MFISD technology lets Spicewood Elementary student with leukemia connect to class

Mary Groth/Special to The Highlander
First-grader Lilly Clark participates in class activities from her hospital bed using her tablet and a live streaming service. The system allows her to interact with her classmates like she is present in class.

 

 

 

 

By Nathan Hendrix
Staff Writer

School districts all have circumstances that require creativity and ingenuity to effectively teach their students. In a modern world, technology can be used to assist in those endeavors, and nobody knows that better than Spicewood Elementary gifted and talented teacher Mary Groth.

Two weeks prior to the beginning of first grade, doctors diagnosed first-grader Lilly Clark with leukemia. The constant treatments make it nearly impossible for Lilly to attend classes on a regular basis, and Groth was called upon to develop a solution.

It was heartbreaking,” Groth said. “I knew we had to do something different.”

Most schools, including Spicewood, have a homebound program for students who can't attend classes. Typically, teachers travel to the students' houses and give them one-on-one instruction. This method, however, doesn't offer the student a traditional first-grade experience, and that experience is important to a young learners' social and emotional development.

So the solution was simple: use modern technology to allow Lilly to participate in class without physically attending. Groth, in conjuction with the Spicewood Elementary technology department, provided Lilly and her first-grade class, taught by Donna Counts, with tablets that allow them to livestream the class at any time.

Using Google Meet, a video-based meeting service hosted by the technology giant, Lilly joins the class whenever she feels up to it, which is more often than one might think considering the intensity and frequency of her treatments.

She's always happy to be here,” Counts said. “She never complains about not feeling good. That's a valuable lesson for the other students. Sometimes, we don't feel like coming to school, but it's really a blessing that we can be here.”

For the classes Lilly misses, the lessons are recorded and stored in a shared drive so Lilly can access them at any time. On a typical week, Lilly joins the class for three to four hours per day. Counts still travels to Lilly's house on Fridays for traditional homebound instruction, but using the tablets Monday through Thursday allows her a unique first-grade experience while staying in touch with friends and classmates.

People learn through communication and collaboration,” Groth said. “We're such social creatures; that's what technology should be used for.”

Counts said the experience has also been a useful experience for her as a teacher. Lilly joins the class whenever she can, so Counts has to strictly stick to the schedule she made the previous week.

The entire school has been affected by the situation, and everyone has helped in whatever way they can. Counts said every student in Lilly's class wants to be her partner during group exercises — even to the point that they argue about who partnered with her last. Groth said a fifth-grade student constructed a protective cardboard case for Lilly's tablet that fits a tripod the school was using.

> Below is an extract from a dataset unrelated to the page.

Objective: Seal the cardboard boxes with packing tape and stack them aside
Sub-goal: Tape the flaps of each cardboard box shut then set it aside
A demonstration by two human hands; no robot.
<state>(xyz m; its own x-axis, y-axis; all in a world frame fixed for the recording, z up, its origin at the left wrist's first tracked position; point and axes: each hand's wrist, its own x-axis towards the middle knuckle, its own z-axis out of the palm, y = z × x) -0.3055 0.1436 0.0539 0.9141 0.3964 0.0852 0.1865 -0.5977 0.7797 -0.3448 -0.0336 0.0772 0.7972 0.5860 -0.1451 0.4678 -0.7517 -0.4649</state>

We need people who create new things and make the world better,” Groth said. “That's how we teach: by modeling it.”

Every concept used in Lilly's situation has exemplified the Marble Falls Independent School District vision statement.

Our vision statement speaks to loving and inspiring every child in such a way that they achieve their fullest potential,” said Dr. Wes Cunningham, assistant superintendent of curriculum and instruction, in an email statement. “So, due to the efforts of Mrs. Counts, Mrs. Groth, [Spicewood principal Susan] Cox and many others, Lilly is engaged in a high-quality academic education, while at the same time having her social-emotional learning needs met.”

The instruction plan is spreading, not only within the district but across the state, too. Other campuses in MFISD are considering using the plan, and districts in Dallas have contacted Groth about looking into the system.

We're planting the seed of the idea that we can use technology to reach the needs of our students,” Groth said. “The more [students] we can help, the better.”

Lilly's mother, Amber Clark, said Lilly may be able to return to class later this school year, but if not, she should be ready to report to school for second grade. She said Spicewood Elementary and all of the staff has been “wonderful” during this entire episode, and the Clark family is grateful for the extra effort dedicated to Lilly.